# Funerals for unbelievers



## Caroline (Feb 17, 2013)

There's no back story to this question, just I wondered today...

How do Reformed people have a funeral for an unbeliever? I have not yet seen one, and I'm curious. I can think of several possible scenarios:

1. Random people call up a Reformed pastor to ask him to do a funeral for their loved one. Would the pastor agree to preach a funeral for strangers who may or may not be believers?

Or a more difficult scenario:

2. Believer asks pastor to preach a funeral for his or her unbelieving parent. How would a pastor tactfully handle that situation?

Or perhaps another awkward situation:

3. Someone who attended the church for a length of time but never made a profession of faith/ was baptized, etc. (for whatever reason, or even just that they were thinking about it but had not yet acted on it). Would you give that person a Christian burial?

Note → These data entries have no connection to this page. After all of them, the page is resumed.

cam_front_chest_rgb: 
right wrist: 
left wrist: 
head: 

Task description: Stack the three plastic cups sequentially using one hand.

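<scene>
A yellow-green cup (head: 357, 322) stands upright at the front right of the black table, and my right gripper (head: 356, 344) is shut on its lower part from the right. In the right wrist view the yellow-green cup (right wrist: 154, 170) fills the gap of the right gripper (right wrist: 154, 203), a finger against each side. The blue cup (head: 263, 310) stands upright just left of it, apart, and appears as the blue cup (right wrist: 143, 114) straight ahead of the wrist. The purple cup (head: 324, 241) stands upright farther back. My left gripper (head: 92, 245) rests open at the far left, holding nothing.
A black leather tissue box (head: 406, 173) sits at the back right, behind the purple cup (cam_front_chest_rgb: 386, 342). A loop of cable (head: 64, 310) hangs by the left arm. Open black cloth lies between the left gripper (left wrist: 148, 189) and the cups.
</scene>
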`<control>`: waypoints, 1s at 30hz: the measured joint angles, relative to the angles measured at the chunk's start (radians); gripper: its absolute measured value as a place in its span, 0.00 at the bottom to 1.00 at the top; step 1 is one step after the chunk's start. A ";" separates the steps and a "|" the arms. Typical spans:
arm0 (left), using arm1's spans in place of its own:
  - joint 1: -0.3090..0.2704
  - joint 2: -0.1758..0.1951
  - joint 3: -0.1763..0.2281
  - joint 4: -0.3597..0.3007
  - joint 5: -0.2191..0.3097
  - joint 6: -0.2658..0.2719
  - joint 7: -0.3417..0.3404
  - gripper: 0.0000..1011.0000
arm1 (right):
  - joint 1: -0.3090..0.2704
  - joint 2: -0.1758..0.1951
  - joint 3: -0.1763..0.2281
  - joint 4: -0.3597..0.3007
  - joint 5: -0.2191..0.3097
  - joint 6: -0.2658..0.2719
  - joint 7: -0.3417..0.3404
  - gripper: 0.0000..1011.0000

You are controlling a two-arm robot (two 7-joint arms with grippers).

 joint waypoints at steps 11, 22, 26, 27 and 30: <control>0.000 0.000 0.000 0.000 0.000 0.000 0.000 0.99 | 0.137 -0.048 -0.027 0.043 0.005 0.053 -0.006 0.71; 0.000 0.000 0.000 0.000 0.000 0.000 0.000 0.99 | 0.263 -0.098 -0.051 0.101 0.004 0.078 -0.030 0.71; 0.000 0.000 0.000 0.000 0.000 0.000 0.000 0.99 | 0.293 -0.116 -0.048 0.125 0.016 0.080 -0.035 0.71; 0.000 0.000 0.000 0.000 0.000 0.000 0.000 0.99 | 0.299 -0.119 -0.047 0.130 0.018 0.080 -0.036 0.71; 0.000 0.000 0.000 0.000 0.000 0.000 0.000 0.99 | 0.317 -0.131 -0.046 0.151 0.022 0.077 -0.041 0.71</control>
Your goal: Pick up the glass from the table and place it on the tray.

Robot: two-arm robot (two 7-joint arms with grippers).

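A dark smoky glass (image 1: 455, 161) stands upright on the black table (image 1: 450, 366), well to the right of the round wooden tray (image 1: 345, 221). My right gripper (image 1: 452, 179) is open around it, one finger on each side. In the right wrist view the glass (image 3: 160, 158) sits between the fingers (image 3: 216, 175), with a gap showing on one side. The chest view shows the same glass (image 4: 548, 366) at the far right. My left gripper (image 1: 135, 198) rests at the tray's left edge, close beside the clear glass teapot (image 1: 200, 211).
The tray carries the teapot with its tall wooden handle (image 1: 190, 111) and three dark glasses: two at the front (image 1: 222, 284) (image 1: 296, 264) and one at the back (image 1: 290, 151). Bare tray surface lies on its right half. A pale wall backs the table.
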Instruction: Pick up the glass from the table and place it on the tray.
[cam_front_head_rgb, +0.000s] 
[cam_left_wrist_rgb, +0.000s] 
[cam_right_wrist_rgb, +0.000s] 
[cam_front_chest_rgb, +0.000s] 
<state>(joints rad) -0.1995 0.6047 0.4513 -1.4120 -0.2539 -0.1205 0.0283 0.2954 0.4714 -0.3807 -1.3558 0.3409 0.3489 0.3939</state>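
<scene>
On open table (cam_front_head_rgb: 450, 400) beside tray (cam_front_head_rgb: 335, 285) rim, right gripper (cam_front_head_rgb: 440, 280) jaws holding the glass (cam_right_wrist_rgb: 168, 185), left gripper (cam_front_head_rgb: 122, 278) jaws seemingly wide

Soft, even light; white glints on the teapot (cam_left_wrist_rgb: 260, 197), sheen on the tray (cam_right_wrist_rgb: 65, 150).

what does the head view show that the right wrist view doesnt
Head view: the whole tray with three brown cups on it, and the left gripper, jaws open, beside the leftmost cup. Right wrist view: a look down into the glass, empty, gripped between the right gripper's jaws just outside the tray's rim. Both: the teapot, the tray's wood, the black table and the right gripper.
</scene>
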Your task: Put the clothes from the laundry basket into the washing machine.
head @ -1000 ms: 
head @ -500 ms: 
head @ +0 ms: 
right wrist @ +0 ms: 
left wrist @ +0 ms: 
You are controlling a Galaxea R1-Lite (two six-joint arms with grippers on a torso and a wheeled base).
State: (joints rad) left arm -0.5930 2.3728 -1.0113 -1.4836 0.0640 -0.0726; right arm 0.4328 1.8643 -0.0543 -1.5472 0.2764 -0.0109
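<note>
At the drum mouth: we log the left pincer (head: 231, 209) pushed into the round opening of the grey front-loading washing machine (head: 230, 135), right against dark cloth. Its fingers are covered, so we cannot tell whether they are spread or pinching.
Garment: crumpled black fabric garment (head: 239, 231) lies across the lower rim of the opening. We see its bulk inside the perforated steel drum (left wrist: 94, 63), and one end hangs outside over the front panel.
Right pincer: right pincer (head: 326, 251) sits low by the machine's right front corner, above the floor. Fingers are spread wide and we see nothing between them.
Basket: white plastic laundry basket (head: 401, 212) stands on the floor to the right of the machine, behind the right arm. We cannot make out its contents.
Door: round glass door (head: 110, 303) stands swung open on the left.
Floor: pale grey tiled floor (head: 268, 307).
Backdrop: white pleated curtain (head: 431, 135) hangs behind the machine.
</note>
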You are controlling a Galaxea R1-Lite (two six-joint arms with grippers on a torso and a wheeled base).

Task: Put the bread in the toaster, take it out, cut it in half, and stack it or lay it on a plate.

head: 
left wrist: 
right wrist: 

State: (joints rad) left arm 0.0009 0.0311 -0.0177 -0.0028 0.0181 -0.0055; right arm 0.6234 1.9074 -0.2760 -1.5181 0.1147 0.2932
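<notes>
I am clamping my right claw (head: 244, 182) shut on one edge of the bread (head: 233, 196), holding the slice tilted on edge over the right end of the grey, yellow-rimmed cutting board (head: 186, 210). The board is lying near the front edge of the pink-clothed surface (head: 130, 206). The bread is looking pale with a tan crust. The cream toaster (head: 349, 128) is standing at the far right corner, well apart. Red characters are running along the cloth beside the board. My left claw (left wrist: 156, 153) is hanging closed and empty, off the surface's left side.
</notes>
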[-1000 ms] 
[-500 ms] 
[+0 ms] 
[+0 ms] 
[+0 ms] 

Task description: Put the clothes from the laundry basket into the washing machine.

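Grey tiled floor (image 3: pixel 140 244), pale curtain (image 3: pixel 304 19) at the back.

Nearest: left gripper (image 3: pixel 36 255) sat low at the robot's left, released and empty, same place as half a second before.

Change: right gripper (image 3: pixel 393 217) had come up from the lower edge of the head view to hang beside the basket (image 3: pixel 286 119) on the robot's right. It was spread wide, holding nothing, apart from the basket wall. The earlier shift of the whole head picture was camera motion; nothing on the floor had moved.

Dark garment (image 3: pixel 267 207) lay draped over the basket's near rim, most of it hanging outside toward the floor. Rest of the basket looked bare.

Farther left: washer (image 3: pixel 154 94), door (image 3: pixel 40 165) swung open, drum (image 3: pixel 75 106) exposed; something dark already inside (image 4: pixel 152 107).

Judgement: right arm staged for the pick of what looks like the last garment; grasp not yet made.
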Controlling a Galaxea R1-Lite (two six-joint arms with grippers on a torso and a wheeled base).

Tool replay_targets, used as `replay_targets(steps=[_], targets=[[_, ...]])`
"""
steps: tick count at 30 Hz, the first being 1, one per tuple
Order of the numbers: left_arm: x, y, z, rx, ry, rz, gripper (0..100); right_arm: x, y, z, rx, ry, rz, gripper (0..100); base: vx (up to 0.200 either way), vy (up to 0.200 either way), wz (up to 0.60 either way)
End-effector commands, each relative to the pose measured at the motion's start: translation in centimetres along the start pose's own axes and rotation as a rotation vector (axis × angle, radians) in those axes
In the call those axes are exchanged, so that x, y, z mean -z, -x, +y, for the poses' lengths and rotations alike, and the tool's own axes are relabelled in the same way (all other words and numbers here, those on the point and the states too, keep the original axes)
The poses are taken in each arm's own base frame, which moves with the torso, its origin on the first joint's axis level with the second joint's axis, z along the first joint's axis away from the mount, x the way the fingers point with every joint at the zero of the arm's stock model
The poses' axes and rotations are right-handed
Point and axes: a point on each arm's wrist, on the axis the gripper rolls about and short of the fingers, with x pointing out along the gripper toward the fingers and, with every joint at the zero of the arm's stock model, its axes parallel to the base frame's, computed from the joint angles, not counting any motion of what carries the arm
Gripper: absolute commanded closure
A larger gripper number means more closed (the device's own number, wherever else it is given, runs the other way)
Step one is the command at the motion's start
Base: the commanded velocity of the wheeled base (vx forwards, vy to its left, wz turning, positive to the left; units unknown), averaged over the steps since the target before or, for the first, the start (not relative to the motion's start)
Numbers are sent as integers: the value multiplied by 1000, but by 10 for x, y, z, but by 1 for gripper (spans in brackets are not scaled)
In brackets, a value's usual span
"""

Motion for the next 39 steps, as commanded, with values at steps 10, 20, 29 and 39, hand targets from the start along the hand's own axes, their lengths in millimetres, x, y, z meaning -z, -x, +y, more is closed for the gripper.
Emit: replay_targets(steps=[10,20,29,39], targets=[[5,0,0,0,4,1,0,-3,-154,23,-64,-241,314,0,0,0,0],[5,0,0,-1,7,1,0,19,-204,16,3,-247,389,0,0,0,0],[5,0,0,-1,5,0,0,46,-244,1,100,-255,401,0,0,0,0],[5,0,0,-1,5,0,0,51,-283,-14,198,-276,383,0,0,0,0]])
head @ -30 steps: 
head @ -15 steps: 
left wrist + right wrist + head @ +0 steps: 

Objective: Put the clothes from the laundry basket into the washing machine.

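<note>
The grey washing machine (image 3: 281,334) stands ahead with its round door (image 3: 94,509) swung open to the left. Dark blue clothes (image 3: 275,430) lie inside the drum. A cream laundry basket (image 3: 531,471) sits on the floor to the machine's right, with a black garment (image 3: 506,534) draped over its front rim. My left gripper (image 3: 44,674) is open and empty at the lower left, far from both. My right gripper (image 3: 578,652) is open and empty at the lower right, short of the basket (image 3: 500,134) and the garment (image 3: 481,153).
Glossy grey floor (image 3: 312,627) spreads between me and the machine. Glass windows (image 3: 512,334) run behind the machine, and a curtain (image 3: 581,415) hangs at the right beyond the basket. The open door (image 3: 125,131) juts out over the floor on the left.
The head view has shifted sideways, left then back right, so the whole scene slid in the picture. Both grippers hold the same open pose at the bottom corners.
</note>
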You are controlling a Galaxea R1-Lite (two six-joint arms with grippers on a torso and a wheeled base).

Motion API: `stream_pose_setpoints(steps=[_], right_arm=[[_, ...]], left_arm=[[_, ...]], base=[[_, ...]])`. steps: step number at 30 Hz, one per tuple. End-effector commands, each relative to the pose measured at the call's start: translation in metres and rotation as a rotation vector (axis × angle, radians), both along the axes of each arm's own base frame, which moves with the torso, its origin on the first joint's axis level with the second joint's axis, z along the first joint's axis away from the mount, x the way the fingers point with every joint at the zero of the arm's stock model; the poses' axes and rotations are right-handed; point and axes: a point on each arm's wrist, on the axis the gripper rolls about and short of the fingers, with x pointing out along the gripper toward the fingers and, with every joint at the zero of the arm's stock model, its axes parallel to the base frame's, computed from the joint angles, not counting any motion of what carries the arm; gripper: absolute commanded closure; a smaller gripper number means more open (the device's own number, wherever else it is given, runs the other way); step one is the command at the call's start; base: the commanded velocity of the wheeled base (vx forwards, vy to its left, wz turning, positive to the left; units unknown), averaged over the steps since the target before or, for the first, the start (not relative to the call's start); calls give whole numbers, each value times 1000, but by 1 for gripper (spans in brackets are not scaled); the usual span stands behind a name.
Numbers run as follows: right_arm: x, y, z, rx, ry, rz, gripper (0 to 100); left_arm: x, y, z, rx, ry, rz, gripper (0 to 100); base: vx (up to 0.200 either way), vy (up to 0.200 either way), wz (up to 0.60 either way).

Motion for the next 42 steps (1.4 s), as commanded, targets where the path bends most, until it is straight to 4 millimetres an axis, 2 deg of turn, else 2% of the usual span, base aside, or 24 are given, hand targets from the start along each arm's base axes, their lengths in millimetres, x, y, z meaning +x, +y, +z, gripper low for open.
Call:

So far, we've buried a number of elderly people who had been faithful church members for years and were sent off with all confidence, but I wouldn't think that is always the case.


----------



## py3ak (Feb 17, 2013)

Mr. Winzer spoke to this awhile back, when he had occasion to attend such a funeral. I think his observations are very wise.
http://www.puritanboard.com/f22/family-funeral-16359/#post209451


----------



## Andres (Feb 17, 2013)

I don't know how a pastor would handle things, but when my father passed away at the end of 2011, I chose not to have a funeral service for him because I really didn't think that he was a Christian. He had never been a believer his entire life but I did share the gospel with him on his deathbed just weeks before he died. Of course, I don't know his heart at the end, but because he was never in church and had been a pagan his whole life, I thought it weird and a bit phony to do a Christian funeral at his death. He was a veteran so we had a very nice burial at the local veterans cemetery and that was it.


----------



## Jack K (Feb 17, 2013)

My dad, a Reformed pastor, has been asked to do Christian funerals for non-believers many times. He always agrees, provided they don't mind that he speaks Christian truth. He says there's no need in a funeral to make any pronouncement about the faith or non-faith of the deceased. He simply points to God as the giver of life and the one who provides a way of salvation through Christ. He thanks God for the life that was given and urges those present to put all their hope for the next life in Christ.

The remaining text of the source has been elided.